**WHAT THE EXERCISE ASKS:**
Restate verbatim the span of lines below between the line with "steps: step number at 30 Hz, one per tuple" and the line with "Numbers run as", including those two lines, and only that span.

**DATASET EXCERPTS:**
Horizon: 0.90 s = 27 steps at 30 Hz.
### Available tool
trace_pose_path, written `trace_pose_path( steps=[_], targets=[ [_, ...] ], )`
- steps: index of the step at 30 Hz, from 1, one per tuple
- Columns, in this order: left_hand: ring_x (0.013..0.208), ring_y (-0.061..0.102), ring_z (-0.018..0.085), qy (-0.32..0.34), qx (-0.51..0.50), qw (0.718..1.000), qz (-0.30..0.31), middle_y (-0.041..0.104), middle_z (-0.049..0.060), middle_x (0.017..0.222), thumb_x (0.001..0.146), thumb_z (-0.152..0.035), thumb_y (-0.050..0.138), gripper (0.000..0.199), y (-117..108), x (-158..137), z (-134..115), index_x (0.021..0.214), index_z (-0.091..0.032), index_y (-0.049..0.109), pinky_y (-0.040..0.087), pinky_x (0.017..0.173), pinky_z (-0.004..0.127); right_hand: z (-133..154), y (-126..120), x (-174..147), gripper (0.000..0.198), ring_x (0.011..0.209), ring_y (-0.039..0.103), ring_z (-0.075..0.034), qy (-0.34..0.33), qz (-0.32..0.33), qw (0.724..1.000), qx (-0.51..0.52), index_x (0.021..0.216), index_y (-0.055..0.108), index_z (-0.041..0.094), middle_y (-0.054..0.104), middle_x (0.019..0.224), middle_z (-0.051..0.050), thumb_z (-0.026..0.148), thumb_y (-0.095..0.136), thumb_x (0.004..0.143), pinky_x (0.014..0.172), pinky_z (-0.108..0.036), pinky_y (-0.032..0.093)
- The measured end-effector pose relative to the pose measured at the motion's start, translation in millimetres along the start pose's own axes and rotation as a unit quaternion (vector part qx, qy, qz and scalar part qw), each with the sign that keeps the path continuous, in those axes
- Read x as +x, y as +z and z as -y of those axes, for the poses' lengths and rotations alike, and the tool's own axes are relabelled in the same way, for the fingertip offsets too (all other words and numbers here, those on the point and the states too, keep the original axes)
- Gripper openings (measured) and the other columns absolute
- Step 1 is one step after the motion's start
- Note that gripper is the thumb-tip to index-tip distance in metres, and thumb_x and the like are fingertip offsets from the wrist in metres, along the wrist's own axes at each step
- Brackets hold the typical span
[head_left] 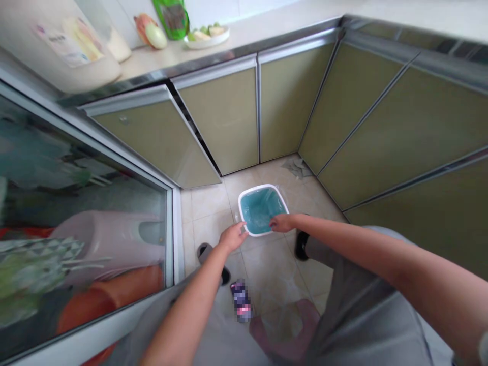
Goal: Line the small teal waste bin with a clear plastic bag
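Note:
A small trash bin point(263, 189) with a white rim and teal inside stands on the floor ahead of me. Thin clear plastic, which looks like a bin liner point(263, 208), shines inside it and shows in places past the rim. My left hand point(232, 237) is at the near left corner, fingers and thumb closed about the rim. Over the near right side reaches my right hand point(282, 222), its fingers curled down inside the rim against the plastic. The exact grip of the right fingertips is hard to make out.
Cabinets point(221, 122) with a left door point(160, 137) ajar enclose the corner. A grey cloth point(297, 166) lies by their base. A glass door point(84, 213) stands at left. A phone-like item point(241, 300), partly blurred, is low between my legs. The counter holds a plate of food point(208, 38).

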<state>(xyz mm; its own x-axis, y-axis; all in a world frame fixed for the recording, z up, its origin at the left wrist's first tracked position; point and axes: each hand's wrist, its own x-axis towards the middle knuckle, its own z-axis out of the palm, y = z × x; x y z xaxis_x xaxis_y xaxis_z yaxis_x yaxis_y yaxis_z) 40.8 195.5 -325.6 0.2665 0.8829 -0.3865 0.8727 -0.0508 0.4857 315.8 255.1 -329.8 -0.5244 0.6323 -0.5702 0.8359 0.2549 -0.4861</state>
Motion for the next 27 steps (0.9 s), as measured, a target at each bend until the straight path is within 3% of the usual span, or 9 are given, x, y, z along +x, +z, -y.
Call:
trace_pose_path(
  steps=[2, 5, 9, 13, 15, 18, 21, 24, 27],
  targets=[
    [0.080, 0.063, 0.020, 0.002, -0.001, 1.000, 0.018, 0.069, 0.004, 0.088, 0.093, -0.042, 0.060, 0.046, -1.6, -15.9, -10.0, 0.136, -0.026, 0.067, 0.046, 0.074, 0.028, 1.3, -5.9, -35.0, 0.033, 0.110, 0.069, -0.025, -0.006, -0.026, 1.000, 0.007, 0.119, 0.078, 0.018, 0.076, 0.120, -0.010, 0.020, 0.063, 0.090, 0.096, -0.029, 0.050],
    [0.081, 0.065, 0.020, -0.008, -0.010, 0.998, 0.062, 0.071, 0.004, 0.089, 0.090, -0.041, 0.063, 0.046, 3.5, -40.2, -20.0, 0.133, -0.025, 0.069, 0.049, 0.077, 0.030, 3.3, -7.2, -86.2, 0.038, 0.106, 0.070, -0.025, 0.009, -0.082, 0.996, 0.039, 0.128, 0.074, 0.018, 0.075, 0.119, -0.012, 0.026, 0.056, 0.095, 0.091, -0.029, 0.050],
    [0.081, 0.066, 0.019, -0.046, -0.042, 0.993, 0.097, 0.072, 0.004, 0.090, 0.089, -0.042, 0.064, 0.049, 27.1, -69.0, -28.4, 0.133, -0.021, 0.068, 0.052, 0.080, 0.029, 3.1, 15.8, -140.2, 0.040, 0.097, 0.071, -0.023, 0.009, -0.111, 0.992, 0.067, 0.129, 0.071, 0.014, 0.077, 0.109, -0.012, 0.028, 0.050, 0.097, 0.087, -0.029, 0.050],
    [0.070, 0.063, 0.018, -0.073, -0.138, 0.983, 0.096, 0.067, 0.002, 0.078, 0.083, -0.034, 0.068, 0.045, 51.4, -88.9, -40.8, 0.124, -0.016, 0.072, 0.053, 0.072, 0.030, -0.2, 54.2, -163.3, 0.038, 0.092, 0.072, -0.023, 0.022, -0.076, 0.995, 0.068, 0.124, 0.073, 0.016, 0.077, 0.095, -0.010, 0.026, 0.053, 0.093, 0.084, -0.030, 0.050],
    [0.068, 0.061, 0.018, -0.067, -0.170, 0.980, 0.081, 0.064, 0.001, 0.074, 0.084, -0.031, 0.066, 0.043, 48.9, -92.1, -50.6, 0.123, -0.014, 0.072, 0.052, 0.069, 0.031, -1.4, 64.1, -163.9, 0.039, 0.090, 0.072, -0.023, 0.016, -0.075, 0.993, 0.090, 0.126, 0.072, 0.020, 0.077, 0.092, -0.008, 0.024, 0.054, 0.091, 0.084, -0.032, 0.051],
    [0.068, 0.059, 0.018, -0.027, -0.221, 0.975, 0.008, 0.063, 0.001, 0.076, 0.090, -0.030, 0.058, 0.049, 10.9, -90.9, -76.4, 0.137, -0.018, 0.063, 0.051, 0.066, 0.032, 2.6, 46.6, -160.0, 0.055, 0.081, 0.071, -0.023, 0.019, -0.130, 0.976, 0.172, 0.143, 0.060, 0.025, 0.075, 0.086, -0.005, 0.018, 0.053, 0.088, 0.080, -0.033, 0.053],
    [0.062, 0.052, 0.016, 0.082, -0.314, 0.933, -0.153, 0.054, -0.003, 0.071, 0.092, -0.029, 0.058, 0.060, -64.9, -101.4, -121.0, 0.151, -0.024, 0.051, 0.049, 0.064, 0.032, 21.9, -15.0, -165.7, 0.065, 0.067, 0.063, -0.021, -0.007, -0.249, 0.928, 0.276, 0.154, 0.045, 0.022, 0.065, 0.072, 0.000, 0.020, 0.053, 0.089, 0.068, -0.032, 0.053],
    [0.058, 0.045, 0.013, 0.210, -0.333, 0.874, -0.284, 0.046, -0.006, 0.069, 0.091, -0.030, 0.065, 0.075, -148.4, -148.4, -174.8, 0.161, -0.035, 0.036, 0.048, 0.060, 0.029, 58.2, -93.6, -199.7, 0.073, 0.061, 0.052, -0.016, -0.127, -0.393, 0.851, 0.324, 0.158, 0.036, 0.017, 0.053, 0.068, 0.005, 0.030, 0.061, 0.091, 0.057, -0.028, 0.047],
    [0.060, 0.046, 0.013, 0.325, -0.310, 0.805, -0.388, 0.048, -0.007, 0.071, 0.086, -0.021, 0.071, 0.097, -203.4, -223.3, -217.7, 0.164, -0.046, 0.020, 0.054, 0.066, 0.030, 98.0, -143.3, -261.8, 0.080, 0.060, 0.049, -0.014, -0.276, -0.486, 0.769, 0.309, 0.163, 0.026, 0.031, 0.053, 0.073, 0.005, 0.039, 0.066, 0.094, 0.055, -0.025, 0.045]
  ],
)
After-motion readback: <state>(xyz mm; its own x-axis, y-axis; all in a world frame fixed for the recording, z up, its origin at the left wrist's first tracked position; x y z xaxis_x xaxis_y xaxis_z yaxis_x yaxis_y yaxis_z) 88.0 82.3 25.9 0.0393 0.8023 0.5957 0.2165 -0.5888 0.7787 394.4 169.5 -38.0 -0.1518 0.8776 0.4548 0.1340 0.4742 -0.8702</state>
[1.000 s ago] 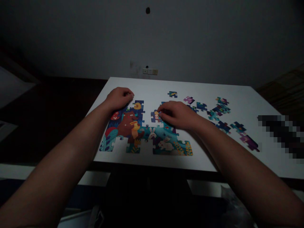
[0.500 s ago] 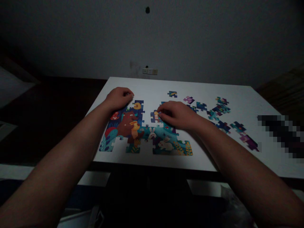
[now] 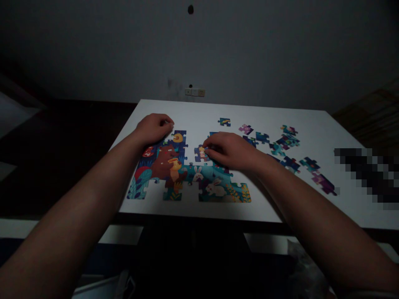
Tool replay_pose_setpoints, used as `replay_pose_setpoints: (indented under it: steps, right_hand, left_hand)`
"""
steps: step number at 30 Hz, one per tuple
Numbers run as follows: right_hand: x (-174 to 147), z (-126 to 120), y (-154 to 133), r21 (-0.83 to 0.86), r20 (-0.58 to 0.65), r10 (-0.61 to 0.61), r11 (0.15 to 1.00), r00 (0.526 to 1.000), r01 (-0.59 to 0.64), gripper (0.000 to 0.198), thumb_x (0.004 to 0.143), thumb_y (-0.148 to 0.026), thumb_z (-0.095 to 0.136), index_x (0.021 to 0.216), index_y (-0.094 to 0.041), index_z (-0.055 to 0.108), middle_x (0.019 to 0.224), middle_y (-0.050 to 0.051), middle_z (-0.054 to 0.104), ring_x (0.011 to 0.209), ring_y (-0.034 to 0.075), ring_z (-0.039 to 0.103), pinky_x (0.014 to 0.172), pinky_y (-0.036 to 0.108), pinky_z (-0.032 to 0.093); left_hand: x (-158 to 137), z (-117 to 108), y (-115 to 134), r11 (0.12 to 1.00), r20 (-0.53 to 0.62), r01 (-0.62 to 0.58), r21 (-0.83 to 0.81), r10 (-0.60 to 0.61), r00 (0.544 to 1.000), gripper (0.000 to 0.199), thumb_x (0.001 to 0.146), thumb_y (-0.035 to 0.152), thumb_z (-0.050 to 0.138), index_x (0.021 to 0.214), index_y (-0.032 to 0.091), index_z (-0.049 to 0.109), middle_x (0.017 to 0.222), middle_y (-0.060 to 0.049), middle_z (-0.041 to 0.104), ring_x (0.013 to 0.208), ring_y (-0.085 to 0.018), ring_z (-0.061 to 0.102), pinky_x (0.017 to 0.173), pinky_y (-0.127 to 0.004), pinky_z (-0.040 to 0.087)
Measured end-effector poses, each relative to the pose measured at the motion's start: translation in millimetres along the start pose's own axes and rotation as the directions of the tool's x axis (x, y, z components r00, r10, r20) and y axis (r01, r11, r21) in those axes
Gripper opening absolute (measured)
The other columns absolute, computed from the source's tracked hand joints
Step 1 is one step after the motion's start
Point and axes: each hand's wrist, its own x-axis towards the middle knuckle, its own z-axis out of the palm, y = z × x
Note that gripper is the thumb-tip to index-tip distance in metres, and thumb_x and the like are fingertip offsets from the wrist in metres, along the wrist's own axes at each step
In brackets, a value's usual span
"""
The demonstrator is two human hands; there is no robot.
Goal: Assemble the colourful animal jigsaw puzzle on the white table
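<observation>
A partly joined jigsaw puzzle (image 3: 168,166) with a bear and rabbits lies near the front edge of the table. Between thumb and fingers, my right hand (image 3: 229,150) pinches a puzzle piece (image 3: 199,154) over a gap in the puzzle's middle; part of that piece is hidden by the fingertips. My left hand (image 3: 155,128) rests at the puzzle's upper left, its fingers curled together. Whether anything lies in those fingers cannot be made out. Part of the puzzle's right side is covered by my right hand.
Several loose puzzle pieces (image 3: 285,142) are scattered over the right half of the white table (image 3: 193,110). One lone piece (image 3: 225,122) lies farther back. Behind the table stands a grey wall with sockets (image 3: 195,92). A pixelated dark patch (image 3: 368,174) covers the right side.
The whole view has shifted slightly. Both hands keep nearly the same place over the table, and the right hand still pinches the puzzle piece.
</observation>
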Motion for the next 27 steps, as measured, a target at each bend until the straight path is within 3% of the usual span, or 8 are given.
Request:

**ANSWER BOX:**
steps: step number at 30 Hz, one per tuple
Numbers run as follows: right_hand: x (-174 to 147), z (-126 to 120), y (-154 to 133), r21 (-0.83 to 0.86), r20 (-0.58 to 0.65), r10 (-0.61 to 0.61), r11 (0.15 to 1.00), r00 (0.526 to 1.000), r01 (-0.59 to 0.64), gripper (0.000 to 0.198), thumb_x (0.004 to 0.143), thumb_y (-0.148 to 0.026), thumb_z (-0.095 to 0.136), index_x (0.021 to 0.216), index_y (-0.094 to 0.041), index_z (-0.055 to 0.108), middle_x (0.019 to 0.224), middle_y (-0.050 to 0.051), middle_z (-0.054 to 0.104), ring_x (0.011 to 0.209), ring_y (-0.034 to 0.075), ring_z (-0.039 to 0.103), pinky_x (0.014 to 0.172), pinky_y (-0.036 to 0.108), pinky_z (-0.032 to 0.093); left_hand: x (-158 to 137), z (-117 to 108), y (-115 to 134), r11 (0.12 to 1.00), r20 (-0.53 to 0.62), r01 (-0.62 to 0.58), r21 (-0.83 to 0.81), r10 (-0.60 to 0.61), r00 (0.544 to 1.000), gripper (0.000 to 0.199), thumb_x (0.001 to 0.146), thumb_y (-0.035 to 0.152), thumb_z (-0.050 to 0.138), index_x (0.021 to 0.214), index_y (-0.032 to 0.091), index_z (-0.049 to 0.109), middle_x (0.017 to 0.222), middle_y (-0.060 to 0.049), middle_z (-0.041 to 0.104), ring_x (0.013 to 0.208), ring_y (-0.085 to 0.018), ring_z (-0.061 to 0.102), pinky_x (0.017 to 0.173), pinky_y (-0.127 to 0.004), pinky_z (-0.040 to 0.087)

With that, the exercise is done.